As an example of the input format, here is the graph from Cormen, Leiserson, and Rivest (Introduction to Algorithms, 1st edition), page 528:

<pre> G = {'s':{'u':10, 'x':5}, 'u':{'v':1, 'x':2}, 'v':{'y':4}, 'x':{'u':3, 'v':9, 'y':2}, 'y':{'s':7, 'v':6}} </pre>

The shortest path from s to v is ['s', 'x', 'u', 'v'] and has length 9.

7 comments

Connelly Barnes 11 years, 5 months ago  # | flag

Can be simplified (with tradeoffs in time and memory). Dijkstra's algorithm can be simplified by allowing a (cost, vertex)

pair to be present multiple times in the priority queue:

def shortest_path(G, start, end):
   def flatten(L):       # Flatten linked list of form [0,[1,[2,[]]]]
      while len(L) > 0:
         yield L[0]
         L = L[1]

   q = [(0, start, ())]  # Heap of (cost, path_head, path_rest).
   visited = set()       # Visited vertices.
   while True:
      (cost, v1, path) = heapq.heappop(q)
      if v1 not in visited:
         visited.add(v1)
         if v1 == end:
            return list(flatten(path))[::-1] + [v1]
         path = (v1, path)
         for (v2, cost2) in G[v1].iteritems():
            if v2 not in visited:
               heapq.heappush(q, (cost + cost2, v2, path))

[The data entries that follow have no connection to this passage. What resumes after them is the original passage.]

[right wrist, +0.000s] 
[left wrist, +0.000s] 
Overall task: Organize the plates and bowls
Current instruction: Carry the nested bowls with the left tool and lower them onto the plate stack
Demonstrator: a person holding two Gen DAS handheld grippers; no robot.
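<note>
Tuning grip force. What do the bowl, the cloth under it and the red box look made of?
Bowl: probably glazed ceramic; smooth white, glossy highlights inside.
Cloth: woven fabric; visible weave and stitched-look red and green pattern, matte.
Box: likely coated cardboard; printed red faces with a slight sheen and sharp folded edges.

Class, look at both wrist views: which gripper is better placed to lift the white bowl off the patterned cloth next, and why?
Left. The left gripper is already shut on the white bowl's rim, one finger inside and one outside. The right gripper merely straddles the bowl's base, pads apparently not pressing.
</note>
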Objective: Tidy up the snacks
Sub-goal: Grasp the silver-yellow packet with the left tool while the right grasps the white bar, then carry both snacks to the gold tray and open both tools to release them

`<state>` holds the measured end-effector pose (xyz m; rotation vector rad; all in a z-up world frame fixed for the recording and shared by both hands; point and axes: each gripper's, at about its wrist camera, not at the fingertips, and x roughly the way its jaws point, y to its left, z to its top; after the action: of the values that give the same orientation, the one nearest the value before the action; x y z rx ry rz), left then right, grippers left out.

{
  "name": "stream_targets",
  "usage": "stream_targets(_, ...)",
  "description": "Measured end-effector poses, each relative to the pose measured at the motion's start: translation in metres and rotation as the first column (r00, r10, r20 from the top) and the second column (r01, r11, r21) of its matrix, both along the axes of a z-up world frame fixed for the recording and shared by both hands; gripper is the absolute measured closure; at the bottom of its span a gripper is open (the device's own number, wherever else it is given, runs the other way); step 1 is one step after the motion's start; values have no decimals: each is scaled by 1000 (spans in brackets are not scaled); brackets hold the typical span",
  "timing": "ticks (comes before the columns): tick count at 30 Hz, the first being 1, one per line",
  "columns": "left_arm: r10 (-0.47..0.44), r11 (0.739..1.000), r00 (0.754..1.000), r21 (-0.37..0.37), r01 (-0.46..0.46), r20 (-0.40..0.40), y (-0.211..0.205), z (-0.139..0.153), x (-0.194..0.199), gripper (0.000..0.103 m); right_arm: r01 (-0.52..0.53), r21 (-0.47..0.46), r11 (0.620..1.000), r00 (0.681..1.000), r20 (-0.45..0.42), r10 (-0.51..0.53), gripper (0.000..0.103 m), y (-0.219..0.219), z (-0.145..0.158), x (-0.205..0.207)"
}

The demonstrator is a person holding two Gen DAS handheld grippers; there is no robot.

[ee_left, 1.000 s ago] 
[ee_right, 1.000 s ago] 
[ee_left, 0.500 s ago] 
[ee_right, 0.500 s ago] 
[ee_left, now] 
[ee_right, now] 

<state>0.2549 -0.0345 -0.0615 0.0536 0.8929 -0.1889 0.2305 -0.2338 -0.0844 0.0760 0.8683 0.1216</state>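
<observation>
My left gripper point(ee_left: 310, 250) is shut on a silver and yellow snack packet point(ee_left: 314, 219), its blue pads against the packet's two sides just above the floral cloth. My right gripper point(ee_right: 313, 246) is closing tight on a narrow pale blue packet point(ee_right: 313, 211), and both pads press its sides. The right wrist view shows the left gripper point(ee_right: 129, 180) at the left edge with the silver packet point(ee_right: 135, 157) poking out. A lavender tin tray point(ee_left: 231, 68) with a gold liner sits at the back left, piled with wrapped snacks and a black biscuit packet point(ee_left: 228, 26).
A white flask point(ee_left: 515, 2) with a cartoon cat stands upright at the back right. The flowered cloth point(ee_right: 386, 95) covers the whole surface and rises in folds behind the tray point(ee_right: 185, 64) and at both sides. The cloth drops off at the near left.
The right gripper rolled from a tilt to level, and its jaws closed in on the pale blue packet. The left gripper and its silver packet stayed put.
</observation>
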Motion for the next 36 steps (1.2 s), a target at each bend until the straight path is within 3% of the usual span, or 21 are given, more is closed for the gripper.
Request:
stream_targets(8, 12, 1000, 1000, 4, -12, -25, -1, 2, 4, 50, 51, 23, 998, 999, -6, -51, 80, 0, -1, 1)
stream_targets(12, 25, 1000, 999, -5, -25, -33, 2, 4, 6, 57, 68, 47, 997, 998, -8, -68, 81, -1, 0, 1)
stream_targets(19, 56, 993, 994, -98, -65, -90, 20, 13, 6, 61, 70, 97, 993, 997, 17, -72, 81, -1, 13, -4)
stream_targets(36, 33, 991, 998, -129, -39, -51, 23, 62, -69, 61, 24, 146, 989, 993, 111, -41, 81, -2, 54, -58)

If there are n vertices and m edges, the modified-Dijkstra algorithm

takes O(n+m) space and O(m*log(m)) time. In comparison, the Dijkstra

algorithm takes O(n) space and O((n+m)*log(n)) time. All time bounds

assume no hash collisions.

Using Eppstein's (excellent) dictionary graph representation, it takes O(n+m) space

to store a graph in memory, thus the memory overhead of the

modified-Dijkstra algorithm is reasonable.

I tested running times on a Pentium 3, and for complete graphs of ~2000

vertices, this modified Dijkstra function is several times slower than

Eppstein's function, and for sparse graphs with ~50000 vertices and

~50000*3 edges, the modified Dijkstra function is several times faster

than Eppstein's function.

P.S.: Eppstein has also implemented the modified algorithm in Python (see python-dev). This implementation is faster.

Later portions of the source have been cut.